Para receber o novo benefício as mulheres precisarão cumprir algumas regras

Anna Júlia Steckelberg -
benefício de R$ 1.200 para mães
Benefício é fundamental na criação de uma política permanente de amparo às mulheres monoparentais. (Foto: Reprodução)

Talvez você não saiba, mas foi aprovado pela Comissão dos Direitos da Mulher da Câmara dos Deputados o Projeto de Lei 2099/20. Ele, basicamente, trata do auxílio permanente no valor de R$ 1,2 mil por mês destinado às mulheres chefes de famílias monoparentais (sem cônjuge ou companheiro). Pensando nisso, venha entender mais sobre o benefício de R$ 1.200 para mães solteiras.

Primeiramente, para participar do projeto, a mãe solo deve cumprir alguns requisitos. Por exemplo, ter mais de 18 anos, não ter emprego formal ativo e não ser titular de benefício previdenciário ou assistencial. Ademais, a renda per capita mensal da família deve ser de até meio salário mínimo (R$ 550, em 2021) ou familiar mensal total de até três salários mínimos (R$ 3.330, em 2021).

Aliás, o benefício é fundamental na criação de uma política permanente de amparo às mulheres monoparentais e seus dependentes, sobretudo diante da pandemia da Covid-19.

Como serão os repasses do novo benefício de R$ 1.200 para mães solteiras?

Em resumo, de acordo com o texto da medida, o auxílio estará repassado às beneficiárias por meio de bancos públicos federais. Neste caso, as instituições ficarão encarregadas de realizar os pagamentos por meio de conta poupança social digital, aberta automaticamente e sem custo em nome das contempladas.

Além disso, o serviço não terá cobrança de tarifas e permitirá uma transferência eletrônica sem custo.
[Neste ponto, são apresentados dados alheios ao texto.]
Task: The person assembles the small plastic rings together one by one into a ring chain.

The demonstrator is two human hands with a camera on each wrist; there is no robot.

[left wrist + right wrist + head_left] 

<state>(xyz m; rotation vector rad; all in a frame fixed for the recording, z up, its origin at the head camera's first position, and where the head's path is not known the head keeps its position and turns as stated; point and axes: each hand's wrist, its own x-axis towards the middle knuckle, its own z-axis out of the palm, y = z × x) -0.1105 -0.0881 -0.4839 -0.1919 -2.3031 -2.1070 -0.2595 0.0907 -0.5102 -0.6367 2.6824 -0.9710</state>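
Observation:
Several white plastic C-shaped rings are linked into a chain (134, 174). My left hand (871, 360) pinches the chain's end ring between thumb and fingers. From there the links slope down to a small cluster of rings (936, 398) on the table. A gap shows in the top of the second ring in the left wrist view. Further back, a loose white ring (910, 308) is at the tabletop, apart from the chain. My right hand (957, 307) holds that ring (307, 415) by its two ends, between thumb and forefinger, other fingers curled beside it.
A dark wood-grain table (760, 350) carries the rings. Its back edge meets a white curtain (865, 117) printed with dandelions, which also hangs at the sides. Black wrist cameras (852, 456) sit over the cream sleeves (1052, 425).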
Inclusive, o contexto é semelhante ao que foi instituído quando o auxílio emergencial foi liberado.

Por fim, o novo benefício ainda prevê a regulamentação da lei pelo Poder Executivo no prazo de até três meses ao da publicação da norma, caso ela estiver aprovada. Lembrando que o projeto ainda tramita em caráter conclusivo, que precisa estar analisado pelas comissões de Seguridade Social e Família, Finanças e Tributação. Em seguida, após análise do Senado Federal, deve ser encaminhado para apreciação do presidente Jair Bolsonaro (sem partido).